Try it: Please give back word for word the lines below, from the first one through the one with "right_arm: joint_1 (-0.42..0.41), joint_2".

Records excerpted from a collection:
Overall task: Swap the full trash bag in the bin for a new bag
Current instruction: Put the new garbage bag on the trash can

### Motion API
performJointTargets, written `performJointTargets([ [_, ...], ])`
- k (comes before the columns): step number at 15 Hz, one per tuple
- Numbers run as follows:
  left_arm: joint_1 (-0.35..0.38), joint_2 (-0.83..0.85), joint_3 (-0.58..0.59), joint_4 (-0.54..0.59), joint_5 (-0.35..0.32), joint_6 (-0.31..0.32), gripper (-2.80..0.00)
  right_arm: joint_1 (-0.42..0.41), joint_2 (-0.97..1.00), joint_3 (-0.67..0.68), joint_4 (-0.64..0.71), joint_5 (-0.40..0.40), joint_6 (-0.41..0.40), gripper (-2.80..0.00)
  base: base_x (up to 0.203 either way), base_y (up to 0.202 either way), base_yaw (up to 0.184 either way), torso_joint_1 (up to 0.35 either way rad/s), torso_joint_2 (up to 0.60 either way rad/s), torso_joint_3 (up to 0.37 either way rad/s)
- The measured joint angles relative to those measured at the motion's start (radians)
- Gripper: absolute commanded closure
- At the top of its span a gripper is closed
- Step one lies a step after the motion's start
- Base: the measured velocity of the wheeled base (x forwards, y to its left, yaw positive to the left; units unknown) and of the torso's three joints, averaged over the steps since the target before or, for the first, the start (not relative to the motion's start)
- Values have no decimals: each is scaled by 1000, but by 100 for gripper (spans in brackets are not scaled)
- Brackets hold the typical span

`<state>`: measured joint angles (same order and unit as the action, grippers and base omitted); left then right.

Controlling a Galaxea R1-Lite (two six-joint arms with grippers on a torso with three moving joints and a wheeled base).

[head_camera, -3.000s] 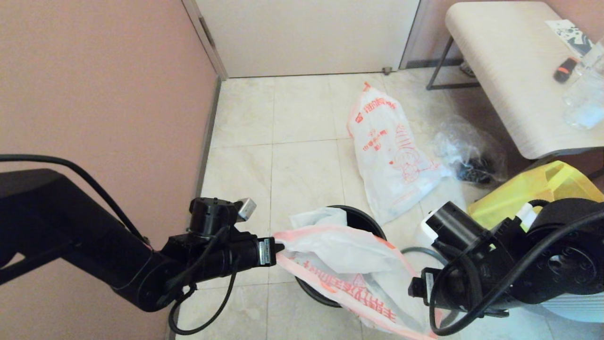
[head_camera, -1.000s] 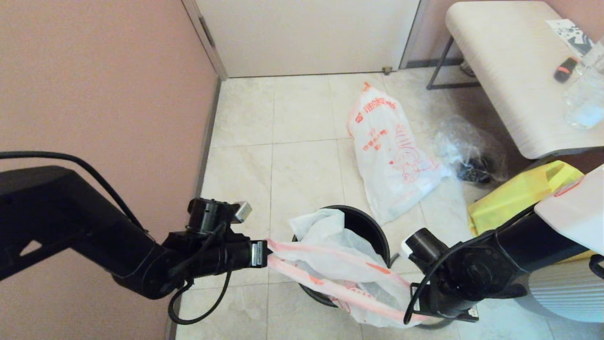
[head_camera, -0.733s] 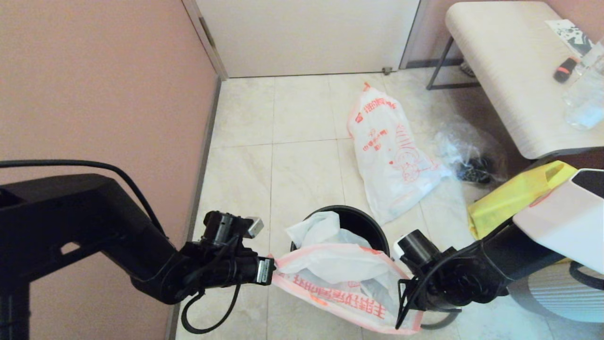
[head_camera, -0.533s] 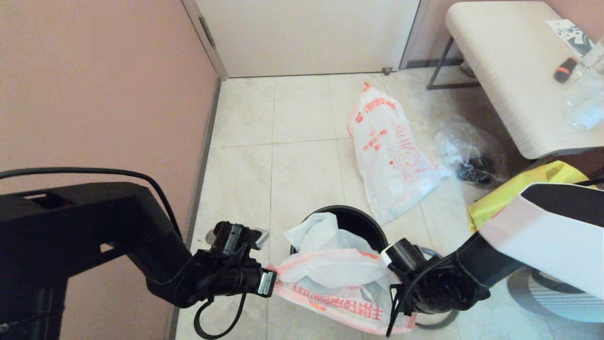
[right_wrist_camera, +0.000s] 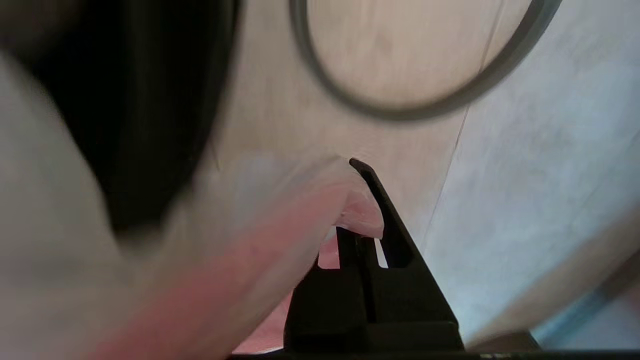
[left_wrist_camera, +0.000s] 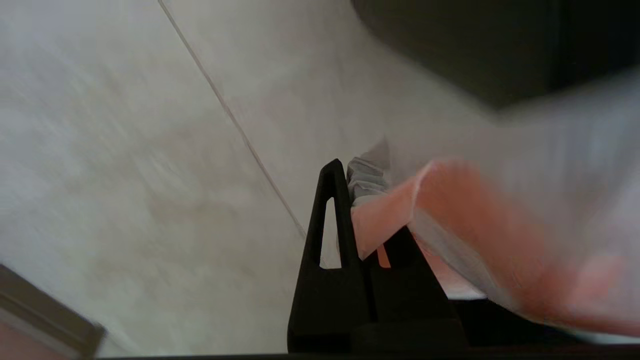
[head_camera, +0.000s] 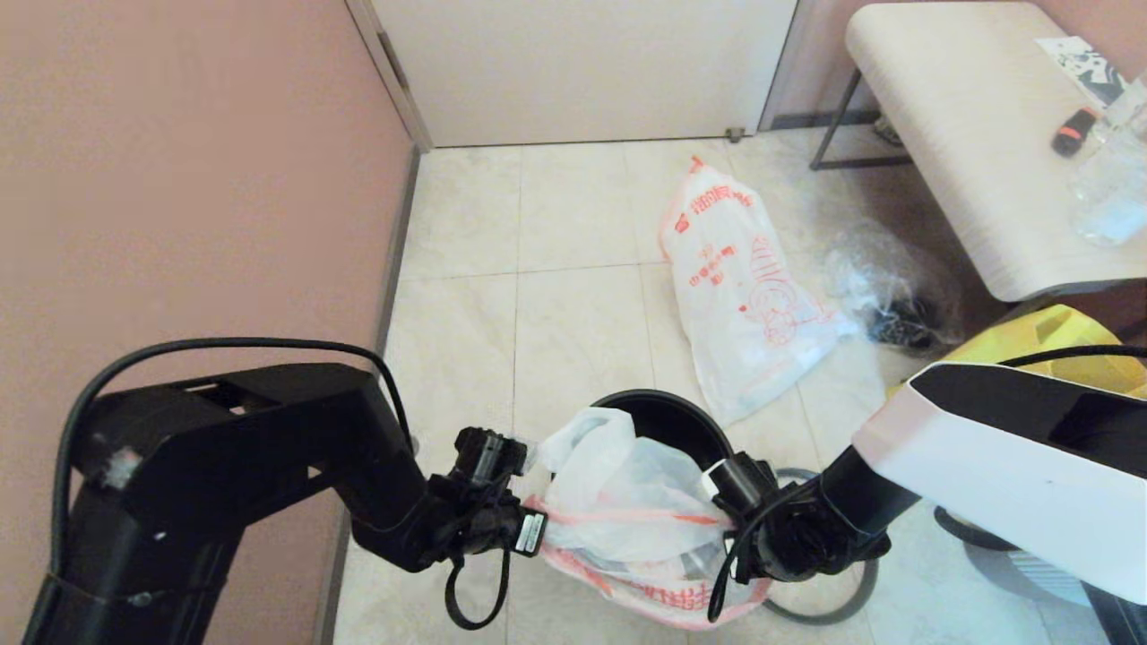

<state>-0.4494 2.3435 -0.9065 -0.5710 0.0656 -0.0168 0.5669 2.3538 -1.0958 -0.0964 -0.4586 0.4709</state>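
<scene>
Gripping opposite edges of a thin, limp white plastic bag with orange-red print (head_camera: pixel 627 528), the robot's two black grippers hold it spread over the near side of a small round black plastic wastebasket (head_camera: pixel 668 417) standing on the pale tiled floor (head_camera: pixel 573 313). The left gripper (head_camera: pixel 536 533), low beside the pink wall (head_camera: pixel 179 179), has its fingers (left_wrist_camera: pixel 330 210) pressed together on the bag's orange hem; the right gripper (head_camera: pixel 724 520), on the bin's other side, likewise pinches an orange-edged fold, as its wrist view shows (right_wrist_camera: pixel 367 235). The bag's upper white part bulges up above the bin's mouth, while its printed lower edge hangs in front of the bin. A dark grey hoop (head_camera: pixel 833 609) lies on the floor just beside the bin, under the right arm. Farther back on the tiles, well apart from the bin, lies a plump white plastic bag with orange-red cartoon print (head_camera: pixel 739 287); next to it sit a crumpled clear plastic bag holding dark items (head_camera: pixel 887 291) and a yellow fabric tote (head_camera: pixel 1057 345).
</scene>
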Motion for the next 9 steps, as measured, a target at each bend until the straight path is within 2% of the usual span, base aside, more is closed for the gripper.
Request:
performJointTargets([
  [2,-4,8,-60,1,31,-18,0,-13,-3,-23,-43,-27,1,0,0,0,0,0,0,0],
  [4,-6,-10,-61,-33,31,-57,0,-18,-23,-12,-77,-32,2,0,0,0,0,0,0,0],
  [6,-7,-35,-9,-90,19,-80,0,-22,-44,23,-98,-34,7,0,0,0,0,0,0,0],
  [9,-7,-52,85,-249,-18,-113,0,-33,-57,81,-219,-34,8,0,0,0,0,0,0,0],
])
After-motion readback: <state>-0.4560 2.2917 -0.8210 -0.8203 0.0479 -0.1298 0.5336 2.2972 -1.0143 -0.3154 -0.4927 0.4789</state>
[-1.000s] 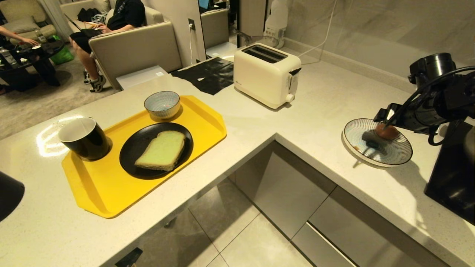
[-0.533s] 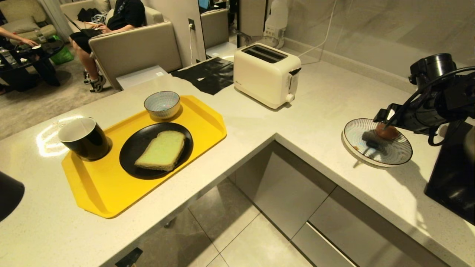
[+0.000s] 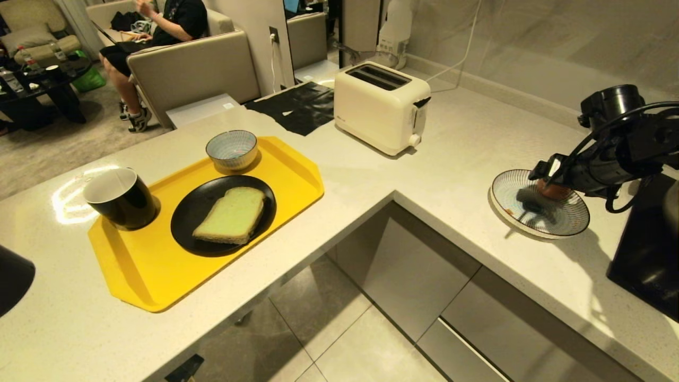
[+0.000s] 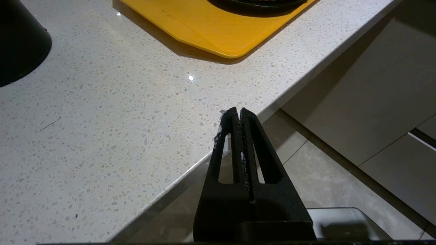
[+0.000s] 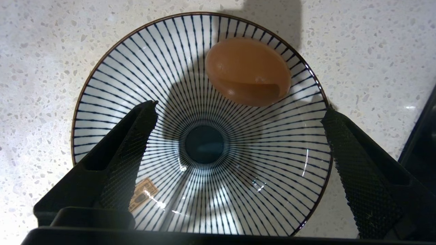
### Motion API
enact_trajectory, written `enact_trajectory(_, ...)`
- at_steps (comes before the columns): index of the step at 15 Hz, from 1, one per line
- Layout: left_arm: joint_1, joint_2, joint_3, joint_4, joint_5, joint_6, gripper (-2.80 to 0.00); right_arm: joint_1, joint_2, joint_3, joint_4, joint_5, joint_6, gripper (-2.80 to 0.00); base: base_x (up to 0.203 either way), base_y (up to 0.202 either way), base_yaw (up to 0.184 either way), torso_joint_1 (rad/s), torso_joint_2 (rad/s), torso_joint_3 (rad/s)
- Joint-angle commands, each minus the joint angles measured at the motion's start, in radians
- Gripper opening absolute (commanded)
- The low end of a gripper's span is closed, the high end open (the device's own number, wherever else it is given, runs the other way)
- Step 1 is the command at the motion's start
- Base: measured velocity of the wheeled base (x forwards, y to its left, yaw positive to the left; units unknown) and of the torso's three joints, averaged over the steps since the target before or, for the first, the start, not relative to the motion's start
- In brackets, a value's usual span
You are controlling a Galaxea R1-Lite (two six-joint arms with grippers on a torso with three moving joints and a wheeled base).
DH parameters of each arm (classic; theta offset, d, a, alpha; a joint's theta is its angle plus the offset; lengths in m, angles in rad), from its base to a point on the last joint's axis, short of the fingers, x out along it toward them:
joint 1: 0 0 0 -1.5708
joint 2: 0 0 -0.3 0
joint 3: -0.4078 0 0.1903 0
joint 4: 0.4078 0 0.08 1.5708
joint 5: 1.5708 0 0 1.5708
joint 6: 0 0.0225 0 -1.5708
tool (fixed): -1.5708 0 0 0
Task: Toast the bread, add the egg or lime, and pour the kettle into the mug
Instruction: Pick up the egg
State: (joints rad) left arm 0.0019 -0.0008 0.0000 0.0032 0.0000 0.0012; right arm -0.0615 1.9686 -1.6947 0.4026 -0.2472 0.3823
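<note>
The orange-brown egg (image 5: 248, 71) lies on a striped plate (image 5: 102, 85) at the counter's right end. My right gripper (image 5: 240, 107) hovers just above that plate, open wide with nothing between its fingers; the egg sits just beyond the fingertips. From the head, that gripper (image 3: 546, 178) half covers the egg (image 3: 551, 191). The green bread (image 3: 232, 215) rests on a black plate (image 3: 188, 223) beside the black mug (image 3: 119, 197). A black body (image 3: 13, 278) cut by the left edge looks like the kettle. My left gripper (image 4: 237, 111) is shut and empty over the counter's edge. No lime is in view.
Bread plate, mug and a small striped bowl (image 3: 232, 148) share a yellow tray (image 3: 297, 170). A cream toaster (image 3: 379, 106) stands at the back with empty slots. A black slab (image 3: 647, 249) lies right of the striped plate. A person sits on a sofa beyond the counter.
My right arm has edged slightly lower and to the left over the striped plate, jaws still open. The left arm and the things on the tray have not moved.
</note>
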Motion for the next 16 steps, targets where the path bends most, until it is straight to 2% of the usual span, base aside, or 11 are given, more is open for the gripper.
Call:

Answer box:
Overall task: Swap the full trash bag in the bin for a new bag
Current instruction: Put the new garbage bag on the trash can

### Motion API
performJointTargets, written `performJointTargets([ [_, ...], ])`
- k (comes before the columns): step number at 15 Hz, one per tuple
- Numbers run as follows:
  left_arm: joint_1 (-0.35..0.38), joint_2 (-0.83..0.85), joint_3 (-0.58..0.59), joint_4 (-0.54..0.59), joint_5 (-0.35..0.32), joint_6 (-0.31..0.32), gripper (-2.80..0.00)
  right_arm: joint_1 (-0.42..0.41), joint_2 (-0.97..1.00), joint_3 (-0.67..0.68), joint_4 (-0.64..0.71), joint_5 (-0.40..0.40), joint_6 (-0.41..0.40), gripper (-2.80..0.00)

The response to this exercise is now finished.